Your task:
Every record must be copied exactly.

Source information:
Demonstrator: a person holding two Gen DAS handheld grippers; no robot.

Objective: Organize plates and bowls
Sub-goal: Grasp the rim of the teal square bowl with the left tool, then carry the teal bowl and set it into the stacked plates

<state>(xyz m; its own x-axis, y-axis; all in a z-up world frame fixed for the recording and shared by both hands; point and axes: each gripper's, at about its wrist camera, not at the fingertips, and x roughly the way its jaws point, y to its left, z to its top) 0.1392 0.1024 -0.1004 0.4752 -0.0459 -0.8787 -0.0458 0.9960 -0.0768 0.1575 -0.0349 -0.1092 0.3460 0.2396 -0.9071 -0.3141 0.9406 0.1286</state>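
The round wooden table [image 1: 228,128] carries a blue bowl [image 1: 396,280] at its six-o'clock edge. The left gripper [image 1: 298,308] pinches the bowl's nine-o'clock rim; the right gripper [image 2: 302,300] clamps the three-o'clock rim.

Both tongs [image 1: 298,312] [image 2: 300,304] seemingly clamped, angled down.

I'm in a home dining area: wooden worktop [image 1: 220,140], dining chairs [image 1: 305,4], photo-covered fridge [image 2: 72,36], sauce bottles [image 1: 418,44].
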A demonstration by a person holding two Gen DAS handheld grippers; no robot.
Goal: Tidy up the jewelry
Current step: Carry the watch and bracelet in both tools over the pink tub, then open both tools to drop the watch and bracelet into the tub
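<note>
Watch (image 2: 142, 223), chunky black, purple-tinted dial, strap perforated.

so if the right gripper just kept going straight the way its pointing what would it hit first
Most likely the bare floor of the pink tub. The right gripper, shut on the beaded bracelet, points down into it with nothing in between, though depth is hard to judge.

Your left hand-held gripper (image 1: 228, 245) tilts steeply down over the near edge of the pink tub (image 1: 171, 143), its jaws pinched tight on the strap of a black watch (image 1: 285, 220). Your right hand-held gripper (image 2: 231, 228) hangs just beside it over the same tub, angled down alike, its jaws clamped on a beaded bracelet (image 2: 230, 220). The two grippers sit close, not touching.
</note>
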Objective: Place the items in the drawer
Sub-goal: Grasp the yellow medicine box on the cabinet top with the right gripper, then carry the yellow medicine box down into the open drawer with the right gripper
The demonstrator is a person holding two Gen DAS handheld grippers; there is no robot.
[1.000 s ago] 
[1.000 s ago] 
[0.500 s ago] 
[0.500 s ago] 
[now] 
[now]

Solution for this task:
Demonstrator: a person holding two Gen DAS handheld grippers; no robot.

Objective: Organize plates and bowls
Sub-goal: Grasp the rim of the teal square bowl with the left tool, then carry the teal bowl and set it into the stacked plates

<state>(xyz m; its own x-axis, y-axis; all in a z-up world frame fixed for the recording and shared by both hands; point and axes: each gripper's, at about its wrist camera, not at the fingertips, and x roughly the way its jaws point, y to its left, z to its top) 0.1392 0.1024 -0.1004 0.4752 -0.0459 -0.8787 -0.0458 0.9960 -0.0768 0.1575 -0.0349 -0.1092 0.3460 0.2396 -0.9071 -0.3141 0.9406 0.1286</state>
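The round wooden table [image 1: 228,128] carries a blue bowl [image 1: 396,280] at its six-o'clock edge. The left gripper [image 1: 298,308] pinches the bowl's nine-o'clock rim; the right gripper [image 2: 302,300] clamps the three-o'clock rim.

Both tongs [image 1: 298,312] [image 2: 300,304] seemingly clamped, angled down.

I'm in a home dining area: wooden worktop [image 1: 220,140], dining chairs [image 1: 305,4], photo-covered fridge [image 2: 72,36], sauce bottles [image 1: 418,44].
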A demonstration by a person holding two Gen DAS handheld grippers; no robot.
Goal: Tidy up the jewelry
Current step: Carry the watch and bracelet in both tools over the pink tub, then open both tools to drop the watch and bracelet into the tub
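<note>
Watch (image 2: 142, 223), chunky black, purple-tinted dial, strap perforated.

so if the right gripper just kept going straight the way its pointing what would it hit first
Most likely the bare floor of the pink tub. The right gripper, shut on the beaded bracelet, points down into it with nothing in between, though depth is hard to judge.

Your left hand-held gripper (image 1: 228, 245) tilts steeply down over the near edge of the pink tub (image 1: 171, 143), its jaws pinched tight on the strap of a black watch (image 1: 285, 220). Your right hand-held gripper (image 2: 231, 228) hangs just beside it over the same tub, angled down alike, its jaws clamped on a beaded bracelet (image 2: 230, 220). The two grippers sit close, not touching.
</note>
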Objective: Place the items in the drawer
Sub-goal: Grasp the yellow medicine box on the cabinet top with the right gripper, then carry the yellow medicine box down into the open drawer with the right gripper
The demonstrator is a person holding two Gen DAS handheld grippers; there is no robot.
[1.000 s ago] 
[1.000 s ago] 
[0.500 s ago] 
[0.500 s ago] 
[now] 
[now]

No further output is expected.